=== Task directions ===
Read the listing below. Then repeat it exactly.

=== Data block ===
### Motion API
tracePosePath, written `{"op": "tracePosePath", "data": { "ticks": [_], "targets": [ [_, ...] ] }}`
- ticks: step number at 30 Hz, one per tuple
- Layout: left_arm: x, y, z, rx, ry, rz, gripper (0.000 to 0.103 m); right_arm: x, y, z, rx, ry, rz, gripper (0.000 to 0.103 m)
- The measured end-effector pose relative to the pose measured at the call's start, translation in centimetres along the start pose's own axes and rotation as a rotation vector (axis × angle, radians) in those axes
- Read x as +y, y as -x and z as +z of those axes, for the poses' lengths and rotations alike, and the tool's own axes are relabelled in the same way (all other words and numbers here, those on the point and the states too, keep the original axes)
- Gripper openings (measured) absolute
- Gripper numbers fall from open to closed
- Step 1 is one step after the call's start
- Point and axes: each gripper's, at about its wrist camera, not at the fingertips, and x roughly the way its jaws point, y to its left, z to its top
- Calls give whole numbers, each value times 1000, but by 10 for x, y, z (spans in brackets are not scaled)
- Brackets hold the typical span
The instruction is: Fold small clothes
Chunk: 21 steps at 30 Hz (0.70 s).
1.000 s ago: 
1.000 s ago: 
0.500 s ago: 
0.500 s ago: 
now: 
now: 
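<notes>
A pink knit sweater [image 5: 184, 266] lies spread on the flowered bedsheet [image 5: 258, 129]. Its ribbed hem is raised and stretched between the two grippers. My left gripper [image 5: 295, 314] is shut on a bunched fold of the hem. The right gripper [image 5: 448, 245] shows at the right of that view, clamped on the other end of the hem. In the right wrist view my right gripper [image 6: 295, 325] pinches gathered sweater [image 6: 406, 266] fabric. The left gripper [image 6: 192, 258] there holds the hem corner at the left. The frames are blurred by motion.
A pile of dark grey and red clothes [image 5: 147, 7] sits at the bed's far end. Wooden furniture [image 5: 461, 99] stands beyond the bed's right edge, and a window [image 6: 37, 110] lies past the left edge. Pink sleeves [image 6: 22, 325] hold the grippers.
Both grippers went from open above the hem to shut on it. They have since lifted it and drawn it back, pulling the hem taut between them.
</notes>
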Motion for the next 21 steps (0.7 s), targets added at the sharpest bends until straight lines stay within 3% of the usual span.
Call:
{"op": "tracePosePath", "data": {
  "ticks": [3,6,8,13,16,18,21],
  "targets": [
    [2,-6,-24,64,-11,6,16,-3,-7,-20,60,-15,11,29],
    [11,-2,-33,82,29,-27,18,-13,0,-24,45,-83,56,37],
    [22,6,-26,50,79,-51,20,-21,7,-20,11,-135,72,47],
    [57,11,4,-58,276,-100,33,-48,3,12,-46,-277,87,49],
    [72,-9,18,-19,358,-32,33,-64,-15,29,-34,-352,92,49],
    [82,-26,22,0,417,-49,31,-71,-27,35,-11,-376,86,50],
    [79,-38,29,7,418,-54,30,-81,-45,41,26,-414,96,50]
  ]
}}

=== Exercise result ===
### Motion API
tracePosePath, written `{"op": "tracePosePath", "data": { "ticks": [_], "targets": [ [_, ...] ] }}`
- ticks: step number at 30 Hz, one per tuple
- Layout: left_arm: x, y, z, rx, ry, rz, gripper (0.000 to 0.103 m); right_arm: x, y, z, rx, ry, rz, gripper (0.000 to 0.103 m)
- The measured end-effector pose relative to the pose measured at the call's start, translation in centimetres along the start pose's own axes and rotation as a rotation vector (axis × angle, radians) in those axes
- Read x as +y, y as -x and z as +z of those axes, for the poses' lengths and rotations alike, and the tool's own axes are relabelled in the same way (all other words and numbers here, those on the point and the states too, keep the original axes)
- Gripper openings (measured) absolute
- Gripper numbers fall from open to closed
- Step 1 is one step after the call's start
- Point and axes: each gripper's, at about its wrist camera, not at the fingertips, and x roughly the way its jaws point, y to its left, z to its top
- Calls give whole numbers, each value times 1000, but by 10 for x, y, z (spans in brackets are not scaled)
- Brackets hold the typical span
The instruction is: Fold small clothes
Chunk: 21 steps at 30 Hz (0.70 s).
1.000 s ago: 
1.000 s ago: 
0.500 s ago: 
0.500 s ago: 
now: 
now: 
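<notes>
A pink knit sweater [image 5: 184, 266] lies spread on the flowered bedsheet [image 5: 258, 129]. Its ribbed hem is raised and stretched between the two grippers. My left gripper [image 5: 295, 314] is shut on a bunched fold of the hem. The right gripper [image 5: 448, 245] shows at the right of that view, clamped on the other end of the hem. In the right wrist view my right gripper [image 6: 295, 325] pinches gathered sweater [image 6: 406, 266] fabric. The left gripper [image 6: 192, 258] there holds the hem corner at the left. The frames are blurred by motion.
A pile of dark grey and red clothes [image 5: 147, 7] sits at the bed's far end. Wooden furniture [image 5: 461, 99] stands beyond the bed's right edge, and a window [image 6: 37, 110] lies past the left edge. Pink sleeves [image 6: 22, 325] hold the grippers.
Both grippers went from open above the hem to shut on it. They have since lifted it and drawn it back, pulling the hem taut between them.
</notes>
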Motion for the next 21 steps (0.7 s), targets added at the sharpest bends until straight lines stay within 3% of the usual span.
Call:
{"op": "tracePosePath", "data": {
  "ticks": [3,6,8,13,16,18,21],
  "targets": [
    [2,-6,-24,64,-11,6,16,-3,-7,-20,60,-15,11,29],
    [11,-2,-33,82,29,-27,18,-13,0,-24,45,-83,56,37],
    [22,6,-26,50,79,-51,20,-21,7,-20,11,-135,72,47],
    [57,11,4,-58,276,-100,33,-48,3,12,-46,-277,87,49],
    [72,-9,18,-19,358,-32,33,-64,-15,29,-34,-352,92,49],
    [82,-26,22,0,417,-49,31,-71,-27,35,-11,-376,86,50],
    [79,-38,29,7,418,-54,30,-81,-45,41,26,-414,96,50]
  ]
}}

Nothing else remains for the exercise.